Interior de São Paulo sob fumaça: cenário sombrio revela desastre ambiental em todo o Brasil.

Crise Ambiental no Interior de São Paulo

A esta altura do campeonato, se algum habitante do interior de São Paulo consegue tirar da cabeça o cheiro onipresente de matéria vegetal queimada e a cor perpetuamente baça do céu, a única coisa a fazer é parabenizar a pessoa em questão pela sua capacidade sobre-humana de tapar o Sol com a peneira. Como não tenho esse superpoder, faz algumas semanas que me sinto enlutado. E o medo é que chuva nenhuma, por mais torrencial que seja, consiga dissolver de todo a mortalha que nos cobre.

O cenário de “Mad Max” do interior é só um pedaço de um problema muito maior, lógico. Da capital paulista à Amazônia, de Minas ao Pantanal, mais ou menos 60% do país está debaixo da atual pluma de fumaça. E talvez o mais angustiante seja a impressão de que a ficha não está caindo. De que as pessoas não estão se dando conta de quão fora da curva é o ponto em que viemos parar.

Pode ser que a culpa caiba, ao menos em parte, a um casamento desastroso entre falta de memória coletiva e desconexão com a terra. Com efeito, o Brasil do século 21 é o filhote de dois processos igualmente brutais: a urbanização vertiginosa e a ocupação da “fronteira agrícola”. Combinadas, as duas coisas produziram dezenas e dezenas de milhões de famílias que conhecem o lugar onde vivem há apenas uma geração, ou até menos. É difícil evitar a impressão de que tamanho desenraizamento tem consequências sérias.

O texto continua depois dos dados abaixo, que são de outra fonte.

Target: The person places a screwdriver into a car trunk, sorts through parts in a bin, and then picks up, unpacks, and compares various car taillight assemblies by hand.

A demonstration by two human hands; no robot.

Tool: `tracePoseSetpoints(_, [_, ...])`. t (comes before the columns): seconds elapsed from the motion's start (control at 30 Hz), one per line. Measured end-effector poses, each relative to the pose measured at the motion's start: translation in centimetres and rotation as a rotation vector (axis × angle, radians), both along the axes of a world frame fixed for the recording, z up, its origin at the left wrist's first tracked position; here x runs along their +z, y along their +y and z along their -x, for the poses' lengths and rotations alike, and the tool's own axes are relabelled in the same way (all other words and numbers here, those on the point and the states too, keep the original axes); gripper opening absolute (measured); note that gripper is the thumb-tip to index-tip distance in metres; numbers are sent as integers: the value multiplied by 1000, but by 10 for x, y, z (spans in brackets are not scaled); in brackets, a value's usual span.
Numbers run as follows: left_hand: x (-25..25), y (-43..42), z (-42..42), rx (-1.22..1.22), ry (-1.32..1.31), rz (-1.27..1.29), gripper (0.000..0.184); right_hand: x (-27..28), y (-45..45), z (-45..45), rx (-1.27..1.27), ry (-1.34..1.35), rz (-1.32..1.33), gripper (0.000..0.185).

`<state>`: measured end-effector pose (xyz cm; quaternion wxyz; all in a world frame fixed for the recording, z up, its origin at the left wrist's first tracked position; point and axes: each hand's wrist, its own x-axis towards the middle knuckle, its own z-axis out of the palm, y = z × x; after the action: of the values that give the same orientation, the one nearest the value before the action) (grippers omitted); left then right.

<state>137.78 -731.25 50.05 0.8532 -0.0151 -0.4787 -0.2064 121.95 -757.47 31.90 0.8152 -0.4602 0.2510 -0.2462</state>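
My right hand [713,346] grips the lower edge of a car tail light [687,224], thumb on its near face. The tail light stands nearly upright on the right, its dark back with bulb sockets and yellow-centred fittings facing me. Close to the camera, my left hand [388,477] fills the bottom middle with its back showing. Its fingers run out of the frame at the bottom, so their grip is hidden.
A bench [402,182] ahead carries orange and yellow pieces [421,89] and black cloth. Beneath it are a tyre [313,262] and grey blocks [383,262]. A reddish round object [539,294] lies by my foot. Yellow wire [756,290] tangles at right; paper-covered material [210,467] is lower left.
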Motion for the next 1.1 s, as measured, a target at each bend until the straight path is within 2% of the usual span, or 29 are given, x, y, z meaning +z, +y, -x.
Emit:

É por isso que precisamos desesperadamente de um tipo visceral de memória. Não há negacionismo climático que pare de pé diante de quem é capaz de se recordar como era a terra em que seus avós cresceram. O conselho da oceanógrafa Sylvia Earle ressoa nesses momentos sombrios, incentivando a conversa com pessoas mais velhas para entender as mudanças no ambiente ao longo dos anos.

Talvez a frase tenha calado fundo porque “pescador idoso” é justamente a descrição de ambos os meus finados avôs desde que me entendo por gente, lamentando o sumiço dos peixes que tanto gostavam de fisgar no rio Mogi-Guaçu. Que sejamos capazes de ouvir quem percebe o erro e entender o custo da inação perante a crise ambiental.